15 02 Statistical Thinking in Python (Part 2) - HannaAA17/Data-Scientist-With-Python-datacamp GitHub Wiki
01 Parameter estimation by optimization
Optimal parameters
- Parameter values that bring the model in closest agreement with the data.
- Overlay the theoretical CDF with the ECDF from the data.
- This helps you to verify that the Exponential distribution describes the observed data.
- Packages to do statistical inference
- scipy.stats
- statsmodels
- hacker stats with numpy
Linear regression by least squares
- The process of finding the parameters for which the sum of the squares of the residuals is minimal.
np.polyfit(x, y ,1)
slope, intercept = np.polyfit(x, y, 1)
# Plot the illiteracy rate versus fertility
_ = plt.plot(illiteracy, fertility, marker='.', linestyle='none')
plt.margins(0.02)
_ = plt.xlabel('percent illiterate')
_ = plt.ylabel('fertility')
# Perform a linear regression using np.polyfit(): a, b
a, b = np.polyfit(illiteracy, fertility, 1)

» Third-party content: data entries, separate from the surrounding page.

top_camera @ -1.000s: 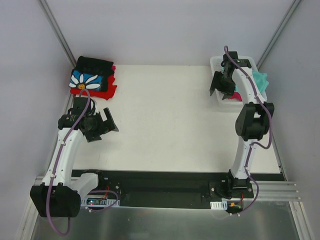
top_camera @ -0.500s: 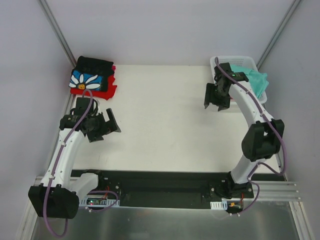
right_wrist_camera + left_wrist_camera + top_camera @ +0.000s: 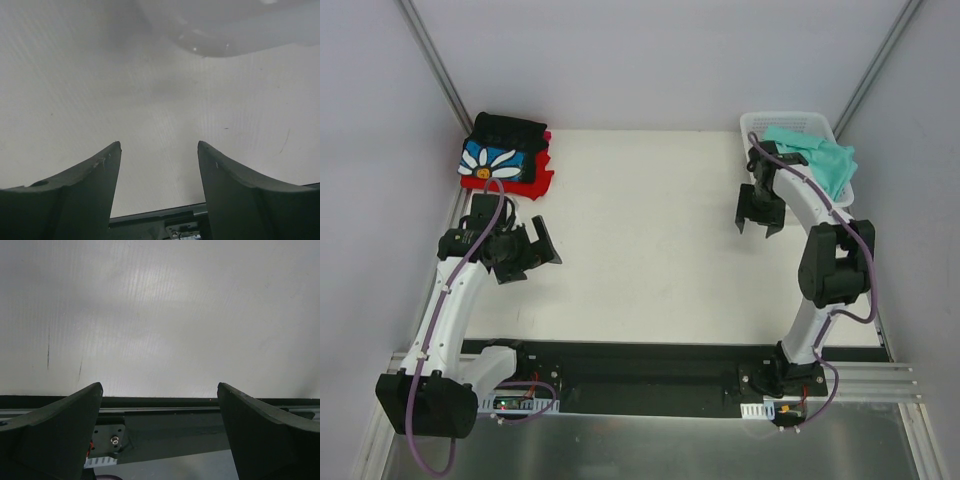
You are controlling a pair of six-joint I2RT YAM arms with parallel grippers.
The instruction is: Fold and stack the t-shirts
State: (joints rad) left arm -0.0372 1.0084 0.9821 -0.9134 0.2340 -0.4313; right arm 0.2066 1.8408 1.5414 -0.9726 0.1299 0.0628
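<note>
you look to be between shirts: the black daisy shirt (image 3: 498, 160) sits folded on the red shirt (image 3: 535, 185) in the far left corner, and the mint-teal shirt (image 3: 815, 160) lies in the white basket (image 3: 750, 125). your right gripper (image 3: 758, 222) hangs just beside the basket, jaws apart and empty. the left gripper (image 3: 525, 258) is spread wide over bare table (image 3: 640, 240). next, reach into the basket and pinch the teal cloth.

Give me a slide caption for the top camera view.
Daisy shirt atop red shirt, far left; teal shirt waiting in white basket, far right.
</note>
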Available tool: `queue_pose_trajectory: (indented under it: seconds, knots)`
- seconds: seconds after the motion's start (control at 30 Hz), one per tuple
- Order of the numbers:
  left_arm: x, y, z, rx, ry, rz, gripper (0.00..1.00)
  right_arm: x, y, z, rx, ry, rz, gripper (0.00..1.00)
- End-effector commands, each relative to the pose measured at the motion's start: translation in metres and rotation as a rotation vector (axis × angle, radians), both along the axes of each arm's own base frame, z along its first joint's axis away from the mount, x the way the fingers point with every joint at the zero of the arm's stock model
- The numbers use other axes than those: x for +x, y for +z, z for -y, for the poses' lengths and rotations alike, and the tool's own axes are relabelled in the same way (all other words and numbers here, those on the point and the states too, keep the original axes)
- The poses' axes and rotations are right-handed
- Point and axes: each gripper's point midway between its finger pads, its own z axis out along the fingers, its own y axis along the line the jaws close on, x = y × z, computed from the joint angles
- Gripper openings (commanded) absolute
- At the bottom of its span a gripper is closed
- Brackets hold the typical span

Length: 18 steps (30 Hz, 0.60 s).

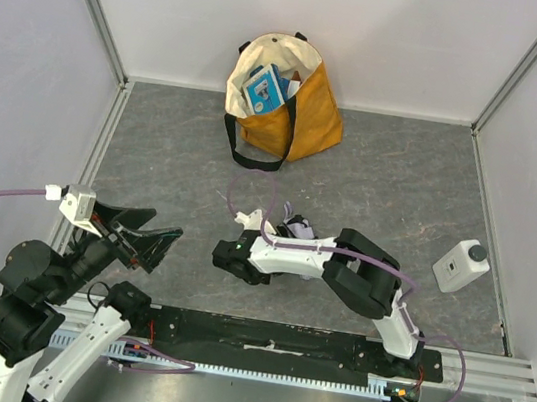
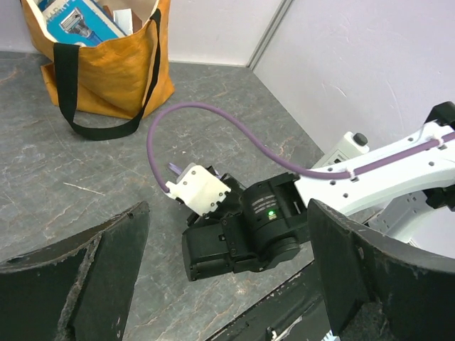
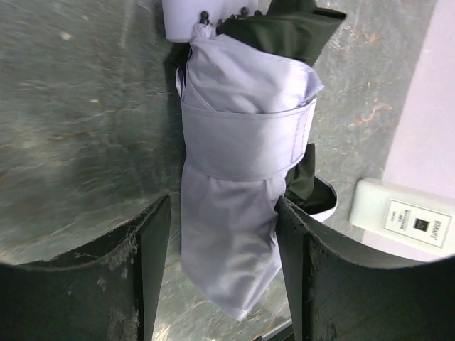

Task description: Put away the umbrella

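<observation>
The umbrella (image 3: 242, 163) is folded, pale lavender, wrapped by its strap, and lies on the grey table. My right gripper (image 3: 224, 270) has one finger on each side of its lower end and has closed in against the fabric. From above, only a lavender bit of the umbrella (image 1: 297, 228) shows behind the right arm, whose gripper (image 1: 245, 256) hangs low over the table's middle. In the left wrist view a sliver of the umbrella (image 2: 174, 168) peeks out behind that gripper. My left gripper (image 1: 147, 234) stands open and empty at the near left, pointed toward the right gripper (image 2: 227, 241).
A mustard-and-cream tote bag (image 1: 302, 115) stands open at the back with blue boxes inside and its black handle hanging forward. A white bottle with a black cap (image 1: 461, 265) lies at the right by the wall. Walls close in three sides.
</observation>
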Motion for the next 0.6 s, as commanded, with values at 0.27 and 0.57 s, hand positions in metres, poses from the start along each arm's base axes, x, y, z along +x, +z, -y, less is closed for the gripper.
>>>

# Print the results to the screen
print('slope =', a, 'children per woman / percent illiterate')
print('intercept =', b, 'children per woman')
# Make theoretical line to plot
x = np.array([0,100])
y = a * x + b
# Add regression line to your plot
_ = plt.plot(x, y)
# Draw the plot
plt.show()
The importance of EDA: Anscombe's quartet
02 Bootstrap confidence intervals
Generating bootstrap replicates
- Bootstrapping: The use of resampled data to perform statistical inference.
- Bootstrap sample: A resampled array of the data.
- Sampling with replacement.
- Bootstrap replicates: A statistic computed from a resampled array (e.g. mean)
- Resampling engine:
np.random.choice
np.random.choice([1,2,3,4,5], size=5)
- e.g:
array([5, 3, 5, 5, 2])
Bootstrap confidence interval
In fact, it can be shown theoretically that under not-too-restrictive conditions, the value of the mean will always be Normally distributed. (This does not hold in general, just for the mean and a few other statistics.)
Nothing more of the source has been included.